Locution sentimentale et nominale, apparue au XIXᵉ siècle, aujourd’hui classée dans le rayon des délicatesses sentimentales et des mièvreries assumées

Fig. A. Fleur bleue.
[ɛtʁ‿flœʁ blø] (loc. adj. et subst., XIXᵉ siècle, MIEV.)
Lorsqu’une expression plonge ses racines dans la littérature allemande du début du XIXᵉ siècle, cela la classe immédiatement dans la catégorie des choses vaguement sérieuses en sus d’être surannées.

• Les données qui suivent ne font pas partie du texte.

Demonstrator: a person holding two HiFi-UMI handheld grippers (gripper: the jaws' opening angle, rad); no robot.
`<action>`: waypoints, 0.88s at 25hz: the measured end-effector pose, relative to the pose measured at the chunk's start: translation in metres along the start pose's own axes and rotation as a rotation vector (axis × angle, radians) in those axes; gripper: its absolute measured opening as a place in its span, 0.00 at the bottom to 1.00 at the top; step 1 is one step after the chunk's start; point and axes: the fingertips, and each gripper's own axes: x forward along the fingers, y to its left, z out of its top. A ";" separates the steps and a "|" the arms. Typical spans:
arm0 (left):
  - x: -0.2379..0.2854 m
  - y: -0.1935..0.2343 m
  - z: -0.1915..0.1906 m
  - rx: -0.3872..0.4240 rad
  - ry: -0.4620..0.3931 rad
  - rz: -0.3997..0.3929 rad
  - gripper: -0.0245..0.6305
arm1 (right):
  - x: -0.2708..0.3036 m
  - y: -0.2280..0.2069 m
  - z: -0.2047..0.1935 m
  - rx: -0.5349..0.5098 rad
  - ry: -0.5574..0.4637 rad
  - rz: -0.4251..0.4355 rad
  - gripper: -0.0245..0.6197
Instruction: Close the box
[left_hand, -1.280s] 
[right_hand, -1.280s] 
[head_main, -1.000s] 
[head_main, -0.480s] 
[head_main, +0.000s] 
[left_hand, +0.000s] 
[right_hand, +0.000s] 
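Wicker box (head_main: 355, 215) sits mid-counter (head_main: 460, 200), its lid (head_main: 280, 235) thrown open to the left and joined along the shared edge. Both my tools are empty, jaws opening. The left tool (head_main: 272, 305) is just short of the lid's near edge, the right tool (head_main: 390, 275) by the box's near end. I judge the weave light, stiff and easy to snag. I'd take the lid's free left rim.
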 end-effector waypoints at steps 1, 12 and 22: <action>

C’est donc dans Henri d’Ofterdingen, roman inachevé de Novalis (1802), que la fleur bleue fait sa première apparition symbolique. Elle y représente la quête de l’absolu, de l’amour idéal, de la poésie transcendante… Reprise ensuite par les romantiques français, la fleur bleue s’est muée au fil du temps en cette figure un peu mièvre, souvent cucul la praline, qu’on aime bien moquer gentiment.
C’est le rêveur qui croit encore aux lettres manuscrites, qui offre des roses séchées dans des bocaux et qui écoute un slow de Joe Dassin avec un regard perdu dans l’au-delà des souvenirs. C’est la sentimentale qui essuie une larme devant un film de Noël en dévorant des chocolats, ou la mélancolique qui soupire quand deux pigeons sur une branche se frottent le bec.

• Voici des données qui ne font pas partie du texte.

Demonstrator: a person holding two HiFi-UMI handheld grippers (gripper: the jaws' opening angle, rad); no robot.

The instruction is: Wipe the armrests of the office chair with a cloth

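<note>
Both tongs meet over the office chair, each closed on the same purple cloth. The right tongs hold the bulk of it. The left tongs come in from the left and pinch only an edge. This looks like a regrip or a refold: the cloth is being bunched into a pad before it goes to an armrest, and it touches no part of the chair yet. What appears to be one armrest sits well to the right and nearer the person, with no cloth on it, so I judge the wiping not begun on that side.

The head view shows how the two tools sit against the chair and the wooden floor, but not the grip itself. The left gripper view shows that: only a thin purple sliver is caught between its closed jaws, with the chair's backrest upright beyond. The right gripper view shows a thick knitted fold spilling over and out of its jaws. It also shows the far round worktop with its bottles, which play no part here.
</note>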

Être fleur bleue c’est croire, envers et contre tout, qu’un regard suffit pour tomber amoureux, qu’un message laissé sous l’essuie-glace peut changer une vie, et que l’amour l’emporte toujours à la fin (même si parfois, il meurt tuberculeux sur un divan de velours cramoisi). C’est aussi faire preuve d’une candeur désarmante face à la cruauté du monde. Là où le winner moderne hausse un sourcil et glisse un doigt négligent sur son téléphone intelligent pour influencer de Tokyo à LA, la fleur bleue espère qu’un inconnu va lui offrir des fleurs (mais ça c’est l’effet Impulse® et donc une autre histoire).

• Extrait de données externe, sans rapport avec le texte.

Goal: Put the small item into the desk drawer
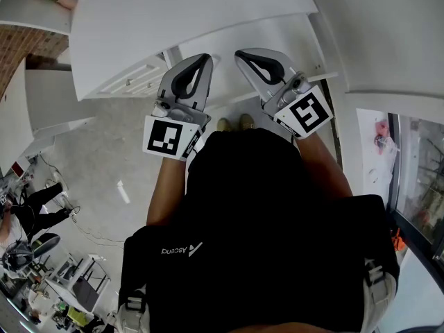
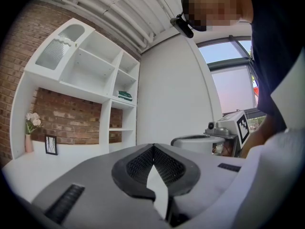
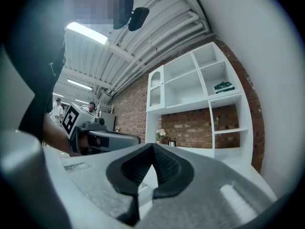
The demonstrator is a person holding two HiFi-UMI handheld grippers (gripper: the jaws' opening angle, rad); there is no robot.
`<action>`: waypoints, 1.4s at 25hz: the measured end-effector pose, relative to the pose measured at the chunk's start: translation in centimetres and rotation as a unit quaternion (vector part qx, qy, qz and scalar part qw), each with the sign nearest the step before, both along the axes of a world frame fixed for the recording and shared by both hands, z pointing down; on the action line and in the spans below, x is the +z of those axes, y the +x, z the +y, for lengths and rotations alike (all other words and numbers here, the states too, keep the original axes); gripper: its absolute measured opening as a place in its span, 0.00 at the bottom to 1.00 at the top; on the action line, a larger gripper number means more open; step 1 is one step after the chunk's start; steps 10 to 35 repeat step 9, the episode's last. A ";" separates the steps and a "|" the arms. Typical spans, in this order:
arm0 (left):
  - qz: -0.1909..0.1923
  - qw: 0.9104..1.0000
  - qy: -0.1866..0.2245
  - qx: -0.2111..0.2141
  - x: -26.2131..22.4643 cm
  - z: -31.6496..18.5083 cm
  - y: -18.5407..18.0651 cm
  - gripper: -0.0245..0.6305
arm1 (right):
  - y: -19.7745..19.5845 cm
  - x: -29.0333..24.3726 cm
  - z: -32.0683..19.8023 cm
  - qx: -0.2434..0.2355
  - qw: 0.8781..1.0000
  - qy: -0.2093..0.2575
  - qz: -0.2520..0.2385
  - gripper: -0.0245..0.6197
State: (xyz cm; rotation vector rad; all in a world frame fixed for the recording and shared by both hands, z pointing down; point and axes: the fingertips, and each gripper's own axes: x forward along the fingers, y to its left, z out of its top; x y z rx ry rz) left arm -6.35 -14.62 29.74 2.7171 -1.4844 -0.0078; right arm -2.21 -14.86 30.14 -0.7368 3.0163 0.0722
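My two grippers are held side by side in front of the person's chest, jaws pointing at the white desk (image 1: 194, 19). The left gripper (image 1: 202, 59) (image 2: 153, 148) is shut with nothing between its pads. Beside it, the right gripper (image 1: 243, 53) (image 3: 153, 146) is likewise shut and empty. Each gripper shows in the other's view: the right gripper's marker cube (image 2: 242, 126) and the left gripper's marker cube (image 3: 71, 119). White drawer fronts (image 1: 133, 80) show under the desk's edge, all closed. No small item is in sight in any view.
A white shelf unit (image 2: 90, 75) (image 3: 200, 94) stands against a brick wall, with a green object (image 2: 125, 96) (image 3: 224, 86) on one shelf. On the desk are a flower vase (image 2: 30, 130) and a small picture frame (image 2: 51, 145). Other people stand far left (image 1: 31, 207).
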 end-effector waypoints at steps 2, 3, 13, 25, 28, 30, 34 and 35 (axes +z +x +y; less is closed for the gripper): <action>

L’expression est une caresse et une pique à la fois, permettant de sourire devant le naïf sans jamais le condamner (et peut-être même en l’enviant secrètement). Car la fleur bleue croit aux choses inutiles, aux promesses faites sous la pluie d’été, aux non-dits devant un soleil qui se couche. Et le plus belliqueux des guerriers, armé jusqu’aux dents, finit toujours par déposer son épée quand une fleur bleue se glisse dans son armure. Elle n’a pas besoin de fracas ni de victoires éclatantes : un simple parfum de glycine suffit à désarmer les cuirasses les plus coriaces. Elle sait que derrière chaque cynique se cache un romantique en quarantaine.
On dit même que la fleur bleue a inventé l’art de regarder tomber la pluie sans parapluie, celui de plier soigneusement les billets doux comme on plie un secret.
Le monde moderne, lui, ricane : il préfère les algorithmes aux coïncidences, les likes aux lettres parfumées, les livraisons en moins de 24 heures aux rendez-vous incertains. La fleur bleue y a fané.